YOUR TASK. From the entries below, reproduce exactly the line containing "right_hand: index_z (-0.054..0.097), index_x", the line containing "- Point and", and every line in between, with nothing added.

Stored entries
━━━
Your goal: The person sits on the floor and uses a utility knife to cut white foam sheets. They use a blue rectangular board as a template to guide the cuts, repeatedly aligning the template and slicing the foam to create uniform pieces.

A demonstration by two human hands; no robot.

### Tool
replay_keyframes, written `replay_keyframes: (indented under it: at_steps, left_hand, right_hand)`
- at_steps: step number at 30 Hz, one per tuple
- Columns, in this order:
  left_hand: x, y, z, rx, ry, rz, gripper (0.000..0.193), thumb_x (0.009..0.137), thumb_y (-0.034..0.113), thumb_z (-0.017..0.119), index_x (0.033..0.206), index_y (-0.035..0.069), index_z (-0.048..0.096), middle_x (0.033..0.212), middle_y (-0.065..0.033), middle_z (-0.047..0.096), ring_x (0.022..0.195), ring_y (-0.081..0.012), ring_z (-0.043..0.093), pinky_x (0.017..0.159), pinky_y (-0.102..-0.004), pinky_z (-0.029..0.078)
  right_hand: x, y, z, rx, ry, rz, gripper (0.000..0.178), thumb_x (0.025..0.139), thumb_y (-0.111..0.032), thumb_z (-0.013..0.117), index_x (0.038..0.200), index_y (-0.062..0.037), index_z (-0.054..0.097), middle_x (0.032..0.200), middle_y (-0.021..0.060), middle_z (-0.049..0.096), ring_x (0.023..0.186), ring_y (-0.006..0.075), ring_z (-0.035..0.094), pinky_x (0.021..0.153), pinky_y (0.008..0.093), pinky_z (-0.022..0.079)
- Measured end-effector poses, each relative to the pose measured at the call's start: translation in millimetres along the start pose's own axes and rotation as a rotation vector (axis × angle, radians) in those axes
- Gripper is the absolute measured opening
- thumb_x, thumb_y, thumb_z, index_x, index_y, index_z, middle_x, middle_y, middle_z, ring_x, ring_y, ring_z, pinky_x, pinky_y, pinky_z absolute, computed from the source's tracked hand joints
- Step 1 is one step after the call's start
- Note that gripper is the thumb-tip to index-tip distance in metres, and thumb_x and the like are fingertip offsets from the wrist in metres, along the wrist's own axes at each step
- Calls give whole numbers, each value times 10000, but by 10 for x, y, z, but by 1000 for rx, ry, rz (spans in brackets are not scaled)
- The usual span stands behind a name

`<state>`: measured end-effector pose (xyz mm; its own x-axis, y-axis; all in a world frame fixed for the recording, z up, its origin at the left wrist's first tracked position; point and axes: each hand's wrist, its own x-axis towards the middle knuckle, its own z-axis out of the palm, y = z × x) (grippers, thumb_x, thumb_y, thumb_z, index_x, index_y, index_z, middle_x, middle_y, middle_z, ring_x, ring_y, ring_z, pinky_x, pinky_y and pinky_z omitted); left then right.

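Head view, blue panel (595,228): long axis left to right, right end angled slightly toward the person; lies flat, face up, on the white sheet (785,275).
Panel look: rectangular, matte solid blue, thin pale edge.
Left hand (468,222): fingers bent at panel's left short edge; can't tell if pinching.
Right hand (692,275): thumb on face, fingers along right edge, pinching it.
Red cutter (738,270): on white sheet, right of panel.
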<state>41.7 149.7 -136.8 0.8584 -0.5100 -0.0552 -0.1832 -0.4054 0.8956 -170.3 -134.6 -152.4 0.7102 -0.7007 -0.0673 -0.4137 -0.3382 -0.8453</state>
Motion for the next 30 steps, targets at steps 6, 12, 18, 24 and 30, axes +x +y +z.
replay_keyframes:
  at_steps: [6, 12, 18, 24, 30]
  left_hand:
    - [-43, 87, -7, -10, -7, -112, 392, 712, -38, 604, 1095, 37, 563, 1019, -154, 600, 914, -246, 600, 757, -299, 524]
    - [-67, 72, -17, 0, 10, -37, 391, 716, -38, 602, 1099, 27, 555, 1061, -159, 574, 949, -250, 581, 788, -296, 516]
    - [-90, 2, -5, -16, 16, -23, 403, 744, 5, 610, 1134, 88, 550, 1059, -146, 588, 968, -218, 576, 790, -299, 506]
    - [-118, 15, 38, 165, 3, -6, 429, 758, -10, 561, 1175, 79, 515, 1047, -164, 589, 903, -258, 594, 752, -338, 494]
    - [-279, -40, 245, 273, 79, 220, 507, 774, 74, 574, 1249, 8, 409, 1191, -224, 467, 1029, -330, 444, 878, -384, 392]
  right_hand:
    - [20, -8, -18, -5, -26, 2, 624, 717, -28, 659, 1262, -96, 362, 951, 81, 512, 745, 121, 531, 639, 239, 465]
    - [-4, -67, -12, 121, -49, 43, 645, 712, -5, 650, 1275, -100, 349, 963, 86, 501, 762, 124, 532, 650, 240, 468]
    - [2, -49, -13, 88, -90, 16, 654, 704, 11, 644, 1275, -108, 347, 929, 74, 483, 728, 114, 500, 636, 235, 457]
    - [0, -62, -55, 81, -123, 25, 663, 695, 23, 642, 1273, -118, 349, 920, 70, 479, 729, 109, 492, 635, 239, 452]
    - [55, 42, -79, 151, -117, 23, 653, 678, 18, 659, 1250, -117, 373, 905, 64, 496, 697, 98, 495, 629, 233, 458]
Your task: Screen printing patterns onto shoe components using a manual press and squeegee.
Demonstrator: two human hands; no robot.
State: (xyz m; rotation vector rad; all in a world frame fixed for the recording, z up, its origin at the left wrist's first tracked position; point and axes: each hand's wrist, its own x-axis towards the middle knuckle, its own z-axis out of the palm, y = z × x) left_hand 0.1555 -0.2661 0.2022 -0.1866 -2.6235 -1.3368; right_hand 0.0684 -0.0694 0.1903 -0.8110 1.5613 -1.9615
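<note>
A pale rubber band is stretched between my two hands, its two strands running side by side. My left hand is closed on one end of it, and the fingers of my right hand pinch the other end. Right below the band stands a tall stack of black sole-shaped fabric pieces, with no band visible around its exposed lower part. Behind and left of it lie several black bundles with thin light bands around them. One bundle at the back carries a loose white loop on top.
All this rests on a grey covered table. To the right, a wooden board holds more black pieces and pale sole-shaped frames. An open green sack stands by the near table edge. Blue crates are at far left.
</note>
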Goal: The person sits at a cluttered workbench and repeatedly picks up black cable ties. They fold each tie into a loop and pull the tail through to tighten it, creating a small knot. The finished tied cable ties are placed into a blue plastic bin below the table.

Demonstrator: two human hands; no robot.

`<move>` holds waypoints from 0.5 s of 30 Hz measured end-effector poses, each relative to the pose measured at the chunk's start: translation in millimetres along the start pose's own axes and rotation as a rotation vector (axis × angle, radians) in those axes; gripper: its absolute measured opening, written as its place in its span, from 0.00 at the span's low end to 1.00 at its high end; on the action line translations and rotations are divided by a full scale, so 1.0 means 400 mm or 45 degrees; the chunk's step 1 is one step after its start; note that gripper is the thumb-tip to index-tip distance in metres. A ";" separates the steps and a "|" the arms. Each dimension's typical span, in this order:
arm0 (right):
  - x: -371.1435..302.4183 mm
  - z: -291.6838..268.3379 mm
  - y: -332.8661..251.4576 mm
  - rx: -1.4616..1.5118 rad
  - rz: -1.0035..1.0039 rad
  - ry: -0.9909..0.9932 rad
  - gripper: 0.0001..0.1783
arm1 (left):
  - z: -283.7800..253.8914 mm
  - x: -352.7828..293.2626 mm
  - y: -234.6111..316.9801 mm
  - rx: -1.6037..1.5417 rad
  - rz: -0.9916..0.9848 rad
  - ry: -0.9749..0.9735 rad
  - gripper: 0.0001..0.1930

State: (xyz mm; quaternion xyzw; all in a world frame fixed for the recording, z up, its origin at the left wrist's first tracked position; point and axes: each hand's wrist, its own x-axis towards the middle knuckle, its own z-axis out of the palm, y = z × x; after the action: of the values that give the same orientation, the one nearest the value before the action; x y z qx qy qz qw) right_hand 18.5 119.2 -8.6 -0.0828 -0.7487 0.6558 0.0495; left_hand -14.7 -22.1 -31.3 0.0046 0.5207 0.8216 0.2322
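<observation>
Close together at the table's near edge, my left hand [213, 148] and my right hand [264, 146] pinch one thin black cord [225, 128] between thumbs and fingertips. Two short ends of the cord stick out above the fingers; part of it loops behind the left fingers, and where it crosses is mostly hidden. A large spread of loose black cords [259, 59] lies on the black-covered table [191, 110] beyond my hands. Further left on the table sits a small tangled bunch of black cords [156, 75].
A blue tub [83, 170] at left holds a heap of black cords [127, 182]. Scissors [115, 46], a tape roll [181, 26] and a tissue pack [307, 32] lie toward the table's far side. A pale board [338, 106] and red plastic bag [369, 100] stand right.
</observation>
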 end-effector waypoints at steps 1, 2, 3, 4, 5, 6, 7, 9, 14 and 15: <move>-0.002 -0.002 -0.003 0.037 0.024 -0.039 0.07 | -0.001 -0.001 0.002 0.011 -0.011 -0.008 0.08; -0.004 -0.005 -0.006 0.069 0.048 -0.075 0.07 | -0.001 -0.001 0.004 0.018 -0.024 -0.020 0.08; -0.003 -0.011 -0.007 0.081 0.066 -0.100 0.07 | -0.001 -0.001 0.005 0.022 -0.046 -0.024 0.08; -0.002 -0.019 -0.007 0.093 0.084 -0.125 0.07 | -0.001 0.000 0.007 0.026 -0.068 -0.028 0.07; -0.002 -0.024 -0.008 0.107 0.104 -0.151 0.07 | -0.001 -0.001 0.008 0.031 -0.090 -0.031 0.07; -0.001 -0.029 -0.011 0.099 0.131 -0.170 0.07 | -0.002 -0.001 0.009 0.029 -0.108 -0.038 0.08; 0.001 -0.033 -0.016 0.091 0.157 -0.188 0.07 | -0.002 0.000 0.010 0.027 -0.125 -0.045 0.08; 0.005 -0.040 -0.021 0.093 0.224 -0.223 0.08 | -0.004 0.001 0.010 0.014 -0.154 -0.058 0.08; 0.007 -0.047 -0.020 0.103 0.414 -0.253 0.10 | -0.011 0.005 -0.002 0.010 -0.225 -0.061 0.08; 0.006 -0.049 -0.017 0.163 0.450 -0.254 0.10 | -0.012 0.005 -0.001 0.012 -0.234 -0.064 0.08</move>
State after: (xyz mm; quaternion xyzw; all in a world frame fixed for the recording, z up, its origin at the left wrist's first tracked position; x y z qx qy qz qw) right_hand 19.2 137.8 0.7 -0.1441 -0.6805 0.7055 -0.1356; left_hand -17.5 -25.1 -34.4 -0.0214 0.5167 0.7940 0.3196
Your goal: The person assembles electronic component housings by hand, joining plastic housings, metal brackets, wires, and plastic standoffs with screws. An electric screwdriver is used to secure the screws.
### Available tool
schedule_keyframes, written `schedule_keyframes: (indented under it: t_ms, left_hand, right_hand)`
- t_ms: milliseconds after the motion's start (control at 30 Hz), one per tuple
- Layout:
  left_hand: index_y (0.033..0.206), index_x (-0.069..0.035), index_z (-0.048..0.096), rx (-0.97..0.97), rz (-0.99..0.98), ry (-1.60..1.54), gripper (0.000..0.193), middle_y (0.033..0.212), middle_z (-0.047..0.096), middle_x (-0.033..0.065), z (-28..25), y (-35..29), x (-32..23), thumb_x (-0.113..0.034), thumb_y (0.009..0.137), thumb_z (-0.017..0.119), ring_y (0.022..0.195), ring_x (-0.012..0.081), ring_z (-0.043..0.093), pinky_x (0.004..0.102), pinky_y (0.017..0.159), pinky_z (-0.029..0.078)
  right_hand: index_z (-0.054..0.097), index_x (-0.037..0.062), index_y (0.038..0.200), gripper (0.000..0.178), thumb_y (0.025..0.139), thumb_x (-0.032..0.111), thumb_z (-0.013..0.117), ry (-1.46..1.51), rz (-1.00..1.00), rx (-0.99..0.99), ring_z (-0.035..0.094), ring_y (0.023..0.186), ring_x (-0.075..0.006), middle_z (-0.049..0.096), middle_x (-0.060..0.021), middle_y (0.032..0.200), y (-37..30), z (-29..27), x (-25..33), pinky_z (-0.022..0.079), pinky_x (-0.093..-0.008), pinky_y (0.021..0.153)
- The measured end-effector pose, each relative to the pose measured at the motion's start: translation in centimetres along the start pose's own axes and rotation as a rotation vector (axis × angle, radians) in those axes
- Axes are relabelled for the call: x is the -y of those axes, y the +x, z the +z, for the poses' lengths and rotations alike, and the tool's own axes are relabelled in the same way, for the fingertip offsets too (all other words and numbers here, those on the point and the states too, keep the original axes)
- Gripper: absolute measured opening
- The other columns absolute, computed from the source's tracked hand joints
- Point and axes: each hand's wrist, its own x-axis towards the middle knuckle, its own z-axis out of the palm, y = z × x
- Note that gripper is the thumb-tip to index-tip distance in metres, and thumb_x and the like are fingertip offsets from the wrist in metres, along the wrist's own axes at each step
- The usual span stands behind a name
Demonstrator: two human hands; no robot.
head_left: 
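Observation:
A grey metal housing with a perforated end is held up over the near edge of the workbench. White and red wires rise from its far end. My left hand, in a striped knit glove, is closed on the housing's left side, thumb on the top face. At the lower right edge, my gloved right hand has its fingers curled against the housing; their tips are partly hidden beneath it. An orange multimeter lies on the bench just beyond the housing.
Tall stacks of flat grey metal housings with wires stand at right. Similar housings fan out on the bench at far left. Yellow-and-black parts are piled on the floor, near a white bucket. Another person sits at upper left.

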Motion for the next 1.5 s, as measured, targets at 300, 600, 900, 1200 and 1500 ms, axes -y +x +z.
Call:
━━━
EXERCISE RESPONSE.
  right_hand: index_z (-0.054..0.097), index_x (-0.037..0.062), index_y (0.038..0.200), gripper (0.000..0.178), thumb_y (0.025..0.139), thumb_x (-0.032..0.111), thumb_z (-0.013..0.117), ry (-1.46..1.51), rz (-1.00..1.00), rx (-0.99..0.99), ring_z (-0.035..0.094), ring_y (0.023..0.186), ring_x (-0.075..0.006), middle_z (-0.049..0.096), middle_x (-0.060..0.021), middle_y (0.032..0.200), y (-37..30), z (-29..27), x (-25..33), pinky_z (-0.022..0.079), pinky_x (-0.093..-0.008), pinky_y (0.021..0.153)
- The measured end-effector pose, each relative to the pose measured at the motion's start: translation in centimetres along the start pose's own axes and rotation as a rotation vector (axis × angle, radians) in those axes
- Axes are relabelled for the call: x is the -y of those axes, y the +x, z the +z, for the poses' lengths and rotations alike, and the tool's own axes are relabelled in the same way, for the fingertip offsets too (all other words and numbers here, those on the point and the states too, keep the original axes)
- Gripper: absolute measured opening
- The other columns absolute, computed from the source's tracked hand joints
- Point and axes: each hand's wrist, its own x-axis towards the middle knuckle, its own z-axis out of the palm, y = z × x

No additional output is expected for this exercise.